▶ _Problem to work on_: Look through the material below and count the lines that hold "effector". Give that number by itself.

○ ○ ○ ○ ○

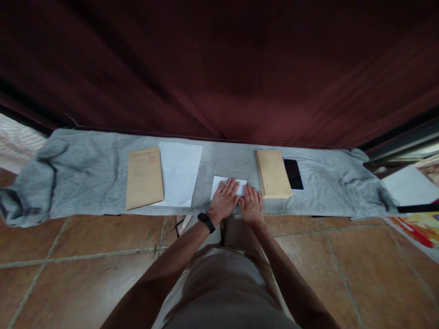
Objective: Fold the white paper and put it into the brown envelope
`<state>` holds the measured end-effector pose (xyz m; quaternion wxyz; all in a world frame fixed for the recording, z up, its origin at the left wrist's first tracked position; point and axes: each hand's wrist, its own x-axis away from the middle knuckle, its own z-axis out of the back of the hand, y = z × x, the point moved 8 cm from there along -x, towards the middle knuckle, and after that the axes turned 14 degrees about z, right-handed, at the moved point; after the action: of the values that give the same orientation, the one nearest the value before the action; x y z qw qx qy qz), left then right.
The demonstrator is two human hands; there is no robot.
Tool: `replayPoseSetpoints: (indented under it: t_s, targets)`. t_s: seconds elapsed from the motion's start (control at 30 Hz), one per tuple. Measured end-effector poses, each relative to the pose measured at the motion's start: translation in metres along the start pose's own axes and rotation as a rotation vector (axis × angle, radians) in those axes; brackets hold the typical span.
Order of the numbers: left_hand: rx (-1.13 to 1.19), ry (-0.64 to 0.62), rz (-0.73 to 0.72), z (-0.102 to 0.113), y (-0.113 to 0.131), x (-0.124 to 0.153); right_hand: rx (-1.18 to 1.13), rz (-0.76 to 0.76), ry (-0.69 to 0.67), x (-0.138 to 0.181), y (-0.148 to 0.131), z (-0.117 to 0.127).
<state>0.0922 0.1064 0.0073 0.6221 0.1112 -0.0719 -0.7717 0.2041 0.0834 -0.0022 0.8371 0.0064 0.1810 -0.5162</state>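
Observation:
Both my hands lie flat on a small folded white paper (219,183) on a grey cloth-covered surface (96,173). My left hand (224,199), with a black wristband, has its fingers stretched out over the paper's middle. Beside it, touching, my right hand (252,203) presses the paper's right part with fingers extended. To the left lie a brown envelope (144,178) and a white sheet (180,172). At the right sits a stack of brown envelopes (272,173) with a dark phone (293,174) next to it.
A dark red curtain (219,68) hangs behind the surface. Brown floor tiles (85,256) spread below. White paper (408,187) and a colourful print (418,228) lie at the far right. Striped fabric (17,141) shows at the far left.

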Motion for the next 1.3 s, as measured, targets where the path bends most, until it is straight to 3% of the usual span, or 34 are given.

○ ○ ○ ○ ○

▶ _Output of the exercise_: 2